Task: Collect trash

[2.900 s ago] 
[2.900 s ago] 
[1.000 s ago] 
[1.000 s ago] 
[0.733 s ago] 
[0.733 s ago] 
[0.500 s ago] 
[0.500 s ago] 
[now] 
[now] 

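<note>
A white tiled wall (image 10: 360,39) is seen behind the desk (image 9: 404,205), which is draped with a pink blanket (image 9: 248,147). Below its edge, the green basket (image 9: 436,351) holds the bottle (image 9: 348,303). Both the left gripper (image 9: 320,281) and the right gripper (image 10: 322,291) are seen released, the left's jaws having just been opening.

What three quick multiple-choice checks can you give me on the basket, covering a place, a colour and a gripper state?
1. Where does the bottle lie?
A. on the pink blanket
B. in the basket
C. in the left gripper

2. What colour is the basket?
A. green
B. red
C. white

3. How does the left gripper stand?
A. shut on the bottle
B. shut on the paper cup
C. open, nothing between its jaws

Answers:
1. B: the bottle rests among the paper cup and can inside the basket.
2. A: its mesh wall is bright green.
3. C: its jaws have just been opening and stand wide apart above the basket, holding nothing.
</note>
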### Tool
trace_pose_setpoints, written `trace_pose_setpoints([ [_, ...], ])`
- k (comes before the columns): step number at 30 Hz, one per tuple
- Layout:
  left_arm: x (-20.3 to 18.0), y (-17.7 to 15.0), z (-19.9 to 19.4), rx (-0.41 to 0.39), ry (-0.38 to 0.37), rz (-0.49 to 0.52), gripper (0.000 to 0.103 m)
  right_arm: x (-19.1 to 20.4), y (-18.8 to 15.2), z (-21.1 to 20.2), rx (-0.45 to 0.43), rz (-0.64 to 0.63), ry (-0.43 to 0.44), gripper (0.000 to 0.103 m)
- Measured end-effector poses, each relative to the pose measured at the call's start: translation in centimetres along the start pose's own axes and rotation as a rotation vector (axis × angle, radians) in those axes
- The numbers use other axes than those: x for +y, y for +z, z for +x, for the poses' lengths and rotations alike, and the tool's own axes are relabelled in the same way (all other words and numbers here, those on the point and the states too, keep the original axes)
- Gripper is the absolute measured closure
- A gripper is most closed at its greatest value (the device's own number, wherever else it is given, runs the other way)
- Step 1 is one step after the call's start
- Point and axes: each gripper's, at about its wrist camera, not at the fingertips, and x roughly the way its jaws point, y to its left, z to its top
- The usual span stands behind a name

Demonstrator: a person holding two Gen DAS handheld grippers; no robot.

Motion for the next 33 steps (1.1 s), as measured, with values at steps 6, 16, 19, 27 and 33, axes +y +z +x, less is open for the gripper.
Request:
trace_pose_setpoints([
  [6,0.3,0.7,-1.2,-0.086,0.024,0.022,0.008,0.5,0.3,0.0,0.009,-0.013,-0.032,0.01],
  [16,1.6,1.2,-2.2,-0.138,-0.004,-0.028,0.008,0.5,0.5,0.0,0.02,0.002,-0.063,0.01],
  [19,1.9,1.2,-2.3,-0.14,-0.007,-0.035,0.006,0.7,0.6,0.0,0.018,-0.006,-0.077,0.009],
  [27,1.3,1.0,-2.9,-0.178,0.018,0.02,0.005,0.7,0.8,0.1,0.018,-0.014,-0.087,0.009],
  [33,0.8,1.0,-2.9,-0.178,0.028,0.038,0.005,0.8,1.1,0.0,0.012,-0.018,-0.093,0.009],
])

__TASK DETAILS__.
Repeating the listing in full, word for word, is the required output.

__YOUR RESPONSE__.
Task: Collect trash

[2.900 s ago] 
[2.900 s ago] 
[1.000 s ago] 
[1.000 s ago] 
[0.733 s ago] 
[0.733 s ago] 
[0.500 s ago] 
[0.500 s ago] 
[now] 
[now] 

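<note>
A white tiled wall (image 10: 360,39) is seen behind the desk (image 9: 404,205), which is draped with a pink blanket (image 9: 248,147). Below its edge, the green basket (image 9: 436,351) holds the bottle (image 9: 348,303). Both the left gripper (image 9: 320,281) and the right gripper (image 10: 322,291) are seen released, the left's jaws having just been opening.

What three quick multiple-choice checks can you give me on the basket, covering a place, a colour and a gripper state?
1. Where does the bottle lie?
A. on the pink blanket
B. in the basket
C. in the left gripper

2. What colour is the basket?
A. green
B. red
C. white

3. How does the left gripper stand?
A. shut on the bottle
B. shut on the paper cup
C. open, nothing between its jaws

Answers:
1. B: the bottle rests among the paper cup and can inside the basket.
2. A: its mesh wall is bright green.
3. C: its jaws have just been opening and stand wide apart above the basket, holding nothing.
</note>
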### Tool
trace_pose_setpoints, written `trace_pose_setpoints([ [_, ...], ])`
- k (comes before the columns): step number at 30 Hz, one per tuple
- Layout:
  left_arm: x (-20.3 to 18.0), y (-17.7 to 15.0), z (-19.9 to 19.4), rx (-0.41 to 0.39), ry (-0.38 to 0.37), rz (-0.49 to 0.52), gripper (0.000 to 0.103 m)
  right_arm: x (-19.1 to 20.4), y (-18.8 to 15.2), z (-21.1 to 20.2), rx (-0.45 to 0.43), rz (-0.64 to 0.63), ry (-0.43 to 0.44), gripper (0.000 to 0.103 m)
- Measured end-effector poses, each relative to the pose measured at the call's start: translation in centimetres along the start pose's own axes and rotation as a rotation vector (axis × angle, radians) in those axes
- The numbers use other axes than those: x for +y, y for +z, z for +x, for the poses' lengths and rotations alike, and the tool's own axes are relabelled in the same way (all other words and numbers here, those on the point and the states too, keep the original axes)
- Gripper is the absolute measured closure
- A gripper is most closed at its greatest value (the device's own number, wherever else it is given, runs the other way)
- Step 1 is one step after the call's start
- Point and axes: each gripper's, at about its wrist camera, not at the fingertips, and x roughly the way its jaws point, y to its left, z to its top
- The usual span stands behind a name

Demonstrator: a person holding two Gen DAS handheld grippers; no robot.

Motion for the next 33 steps (1.1 s), as measured, with values at steps 6, 16, 19, 27 and 33, axes +y +z +x, less is open for the gripper.
Request:
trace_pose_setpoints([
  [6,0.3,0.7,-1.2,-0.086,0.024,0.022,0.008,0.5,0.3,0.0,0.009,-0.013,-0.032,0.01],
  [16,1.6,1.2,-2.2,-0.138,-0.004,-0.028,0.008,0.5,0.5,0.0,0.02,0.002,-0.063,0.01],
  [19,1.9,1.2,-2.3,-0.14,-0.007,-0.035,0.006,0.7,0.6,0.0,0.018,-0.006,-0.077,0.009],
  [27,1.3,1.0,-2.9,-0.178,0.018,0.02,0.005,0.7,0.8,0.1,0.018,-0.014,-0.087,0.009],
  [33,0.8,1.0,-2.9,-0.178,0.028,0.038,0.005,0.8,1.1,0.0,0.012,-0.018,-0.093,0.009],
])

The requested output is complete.